**PROBLEM**. Copy out all lines in the material below that contain the string "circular".

"""

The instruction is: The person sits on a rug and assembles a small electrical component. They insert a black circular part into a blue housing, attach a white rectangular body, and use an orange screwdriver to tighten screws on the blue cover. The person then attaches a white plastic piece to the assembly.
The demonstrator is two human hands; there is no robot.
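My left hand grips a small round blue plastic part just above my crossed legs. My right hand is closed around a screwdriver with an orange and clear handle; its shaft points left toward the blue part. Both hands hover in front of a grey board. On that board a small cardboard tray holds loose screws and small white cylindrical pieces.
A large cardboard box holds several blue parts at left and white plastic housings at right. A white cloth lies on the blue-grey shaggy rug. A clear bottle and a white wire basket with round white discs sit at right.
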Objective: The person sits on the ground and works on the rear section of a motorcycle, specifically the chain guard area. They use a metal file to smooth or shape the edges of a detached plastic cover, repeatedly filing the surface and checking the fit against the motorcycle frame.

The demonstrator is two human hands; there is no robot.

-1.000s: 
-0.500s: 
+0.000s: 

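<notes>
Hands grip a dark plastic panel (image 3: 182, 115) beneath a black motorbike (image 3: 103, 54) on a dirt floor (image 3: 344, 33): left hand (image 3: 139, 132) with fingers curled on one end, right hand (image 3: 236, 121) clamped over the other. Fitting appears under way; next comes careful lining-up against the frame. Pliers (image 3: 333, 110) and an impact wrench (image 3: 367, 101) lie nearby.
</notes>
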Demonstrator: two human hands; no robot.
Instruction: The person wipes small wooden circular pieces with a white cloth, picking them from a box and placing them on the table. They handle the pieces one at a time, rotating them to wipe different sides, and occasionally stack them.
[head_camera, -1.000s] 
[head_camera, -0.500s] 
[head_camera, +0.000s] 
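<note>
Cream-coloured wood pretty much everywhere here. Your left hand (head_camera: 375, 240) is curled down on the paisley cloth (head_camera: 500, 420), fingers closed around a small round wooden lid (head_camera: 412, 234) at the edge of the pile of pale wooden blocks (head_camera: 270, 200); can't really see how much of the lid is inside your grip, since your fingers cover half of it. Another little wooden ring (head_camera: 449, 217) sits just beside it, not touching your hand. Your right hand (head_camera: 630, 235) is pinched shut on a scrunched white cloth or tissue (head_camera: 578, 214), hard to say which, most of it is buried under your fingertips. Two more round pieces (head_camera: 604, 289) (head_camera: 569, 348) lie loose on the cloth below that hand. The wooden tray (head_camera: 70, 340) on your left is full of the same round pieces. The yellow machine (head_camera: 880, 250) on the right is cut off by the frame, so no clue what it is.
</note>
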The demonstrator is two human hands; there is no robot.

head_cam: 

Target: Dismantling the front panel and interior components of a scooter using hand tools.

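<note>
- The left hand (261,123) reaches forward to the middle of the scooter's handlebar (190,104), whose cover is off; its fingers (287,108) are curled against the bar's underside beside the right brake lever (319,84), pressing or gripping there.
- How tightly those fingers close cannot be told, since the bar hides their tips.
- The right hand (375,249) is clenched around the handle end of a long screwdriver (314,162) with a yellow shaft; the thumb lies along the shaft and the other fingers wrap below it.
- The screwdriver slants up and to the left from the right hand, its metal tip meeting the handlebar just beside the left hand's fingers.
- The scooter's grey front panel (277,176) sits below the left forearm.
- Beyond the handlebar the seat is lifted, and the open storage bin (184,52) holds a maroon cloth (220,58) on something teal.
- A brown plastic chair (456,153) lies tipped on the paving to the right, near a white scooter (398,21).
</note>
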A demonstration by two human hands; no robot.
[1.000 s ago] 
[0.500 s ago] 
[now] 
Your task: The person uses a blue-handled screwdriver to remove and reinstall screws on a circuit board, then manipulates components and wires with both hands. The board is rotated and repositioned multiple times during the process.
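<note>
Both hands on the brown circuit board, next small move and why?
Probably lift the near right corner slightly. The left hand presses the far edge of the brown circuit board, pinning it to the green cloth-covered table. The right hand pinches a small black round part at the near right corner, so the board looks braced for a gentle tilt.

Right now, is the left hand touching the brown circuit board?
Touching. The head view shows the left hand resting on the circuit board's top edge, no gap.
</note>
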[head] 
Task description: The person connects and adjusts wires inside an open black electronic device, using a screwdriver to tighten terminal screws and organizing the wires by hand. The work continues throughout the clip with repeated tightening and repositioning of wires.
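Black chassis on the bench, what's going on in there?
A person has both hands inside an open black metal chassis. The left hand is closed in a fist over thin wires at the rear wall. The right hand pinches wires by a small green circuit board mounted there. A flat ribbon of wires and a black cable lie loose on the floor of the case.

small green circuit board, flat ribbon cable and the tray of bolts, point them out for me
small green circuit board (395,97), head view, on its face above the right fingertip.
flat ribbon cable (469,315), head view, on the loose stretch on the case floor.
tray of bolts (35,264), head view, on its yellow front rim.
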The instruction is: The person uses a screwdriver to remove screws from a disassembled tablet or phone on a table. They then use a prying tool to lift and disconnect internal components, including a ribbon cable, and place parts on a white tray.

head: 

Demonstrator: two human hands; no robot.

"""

**ANSWER TO THE EXERCISE**.
The instruction is: The person sits on a rug and assembles a small electrical component. They insert a black circular part into a blue housing, attach a white rectangular body, and use an orange screwdriver to tighten screws on the blue cover. The person then attaches a white plastic piece to the assembly.
Instruction: The person wipes small wooden circular pieces with a white cloth, picking them from a box and placing them on the table. They handle the pieces one at a time, rotating them to wipe different sides, and occasionally stack them.

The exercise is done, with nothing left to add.